• [ABOUT THIS EXERCISE] Once you find the line containing "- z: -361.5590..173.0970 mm" in the data below, copy it and each following line exactly, up to and including the line containing "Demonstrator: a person", and nothing else.

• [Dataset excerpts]
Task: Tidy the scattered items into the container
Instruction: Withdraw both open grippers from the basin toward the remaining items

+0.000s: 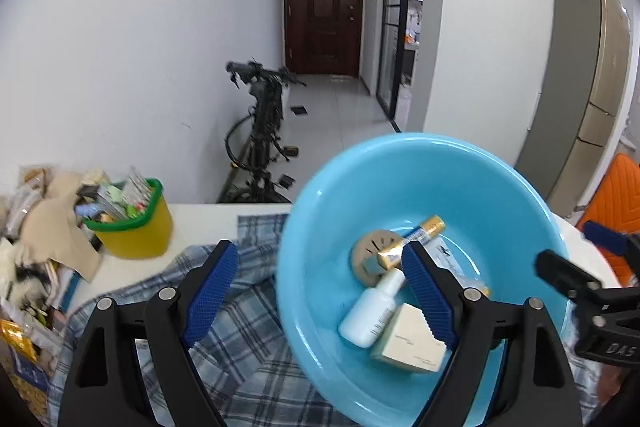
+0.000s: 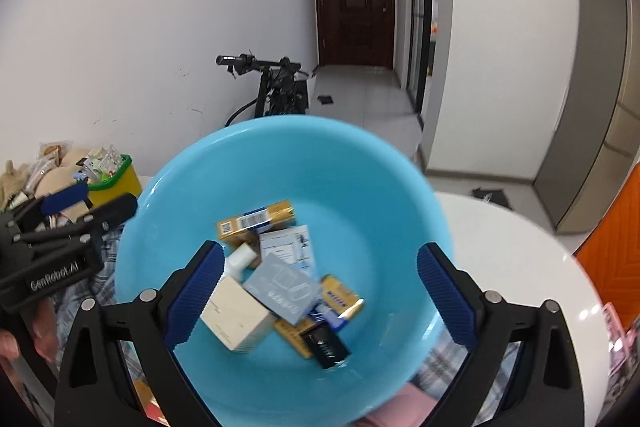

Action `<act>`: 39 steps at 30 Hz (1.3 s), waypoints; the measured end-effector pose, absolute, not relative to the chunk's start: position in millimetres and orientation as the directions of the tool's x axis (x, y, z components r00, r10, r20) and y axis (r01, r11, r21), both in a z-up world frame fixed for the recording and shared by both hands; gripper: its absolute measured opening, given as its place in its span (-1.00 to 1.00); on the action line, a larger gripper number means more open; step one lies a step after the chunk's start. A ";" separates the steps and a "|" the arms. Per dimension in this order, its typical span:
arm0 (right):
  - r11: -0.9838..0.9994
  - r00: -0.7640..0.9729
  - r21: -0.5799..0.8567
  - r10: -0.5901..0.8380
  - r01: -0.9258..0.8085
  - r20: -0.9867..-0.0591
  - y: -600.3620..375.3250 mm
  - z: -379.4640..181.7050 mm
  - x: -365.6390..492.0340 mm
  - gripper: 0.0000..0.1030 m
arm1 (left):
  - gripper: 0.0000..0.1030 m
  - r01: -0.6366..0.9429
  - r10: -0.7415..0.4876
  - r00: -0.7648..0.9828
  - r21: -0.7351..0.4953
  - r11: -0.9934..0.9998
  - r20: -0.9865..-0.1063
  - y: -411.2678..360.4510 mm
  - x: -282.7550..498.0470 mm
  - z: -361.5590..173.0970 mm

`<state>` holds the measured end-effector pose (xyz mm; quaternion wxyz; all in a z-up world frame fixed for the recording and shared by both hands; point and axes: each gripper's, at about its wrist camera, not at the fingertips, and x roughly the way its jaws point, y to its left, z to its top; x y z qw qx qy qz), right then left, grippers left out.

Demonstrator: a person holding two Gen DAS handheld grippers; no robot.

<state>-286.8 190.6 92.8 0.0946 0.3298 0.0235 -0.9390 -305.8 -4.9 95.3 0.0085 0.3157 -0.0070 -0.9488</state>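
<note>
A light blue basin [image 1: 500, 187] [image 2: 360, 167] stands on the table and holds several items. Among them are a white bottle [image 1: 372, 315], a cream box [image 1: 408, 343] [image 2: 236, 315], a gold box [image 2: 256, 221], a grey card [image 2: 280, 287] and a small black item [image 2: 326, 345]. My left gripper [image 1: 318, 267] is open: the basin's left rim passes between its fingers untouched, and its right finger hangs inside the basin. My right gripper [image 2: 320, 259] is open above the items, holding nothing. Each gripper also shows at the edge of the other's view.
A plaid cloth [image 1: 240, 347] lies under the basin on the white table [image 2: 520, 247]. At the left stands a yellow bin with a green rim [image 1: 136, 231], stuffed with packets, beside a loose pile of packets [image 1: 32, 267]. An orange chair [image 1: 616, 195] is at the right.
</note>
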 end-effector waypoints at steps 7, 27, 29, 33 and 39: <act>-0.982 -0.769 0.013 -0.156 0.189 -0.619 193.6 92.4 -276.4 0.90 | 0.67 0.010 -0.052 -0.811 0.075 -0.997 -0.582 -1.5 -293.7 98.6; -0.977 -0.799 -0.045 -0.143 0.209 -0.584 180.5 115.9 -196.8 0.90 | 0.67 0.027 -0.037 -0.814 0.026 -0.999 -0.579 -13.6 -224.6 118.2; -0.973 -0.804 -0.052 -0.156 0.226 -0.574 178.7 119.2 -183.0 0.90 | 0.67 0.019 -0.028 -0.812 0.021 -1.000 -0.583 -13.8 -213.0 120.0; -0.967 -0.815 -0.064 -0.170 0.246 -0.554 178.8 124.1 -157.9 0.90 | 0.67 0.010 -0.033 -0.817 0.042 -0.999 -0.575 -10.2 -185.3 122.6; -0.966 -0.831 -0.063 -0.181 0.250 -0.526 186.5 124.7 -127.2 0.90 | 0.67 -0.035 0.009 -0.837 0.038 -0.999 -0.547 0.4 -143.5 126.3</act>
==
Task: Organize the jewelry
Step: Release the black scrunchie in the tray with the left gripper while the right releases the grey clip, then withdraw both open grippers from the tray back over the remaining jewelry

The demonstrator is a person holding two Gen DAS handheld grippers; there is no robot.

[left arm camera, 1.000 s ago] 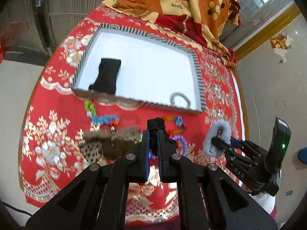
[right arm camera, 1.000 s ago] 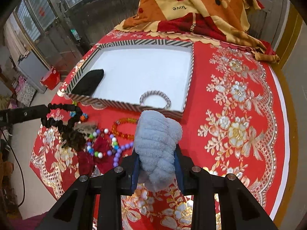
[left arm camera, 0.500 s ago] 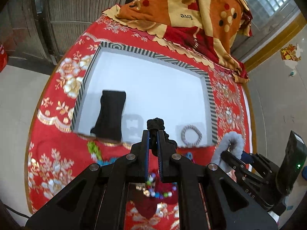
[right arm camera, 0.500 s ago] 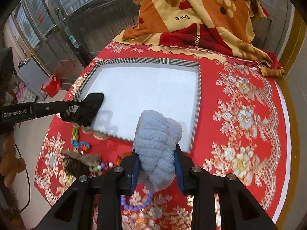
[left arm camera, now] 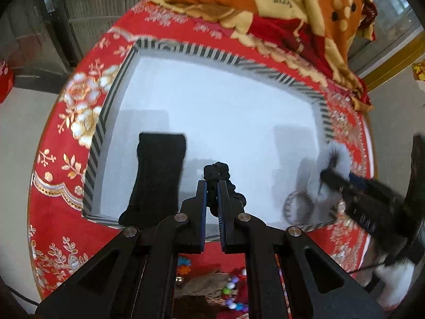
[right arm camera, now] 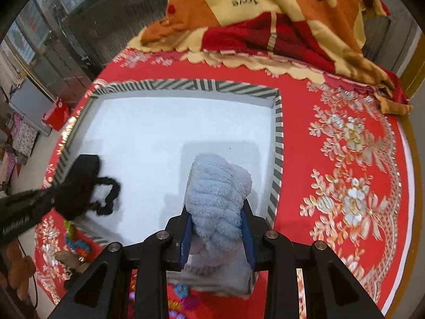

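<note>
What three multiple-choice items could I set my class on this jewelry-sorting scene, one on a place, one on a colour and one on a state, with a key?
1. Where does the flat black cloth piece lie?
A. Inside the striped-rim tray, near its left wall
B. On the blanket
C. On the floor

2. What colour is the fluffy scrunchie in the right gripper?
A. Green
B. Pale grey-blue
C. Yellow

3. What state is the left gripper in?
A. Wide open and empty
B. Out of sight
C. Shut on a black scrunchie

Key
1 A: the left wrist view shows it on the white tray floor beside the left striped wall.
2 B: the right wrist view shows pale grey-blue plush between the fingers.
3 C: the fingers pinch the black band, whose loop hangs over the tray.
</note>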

• [OUTPUT OF THE EXERCISE]
  - z: -361.5590..173.0970 mm

`<state>` holds the measured end-effector pose (xyz mm; quaternion wxyz; all in a z-up world frame fixed for the recording and shared by both hands; point and axes: each gripper's, at about its wrist camera, not at the fingertips, and x roughly the way its jaws point, y to its left, z to its top; x y z qw qx qy qz), right then left, grippers left out.

Demonstrator: a person holding two Gen DAS handheld grippers; no robot.

The given answer completes the exercise.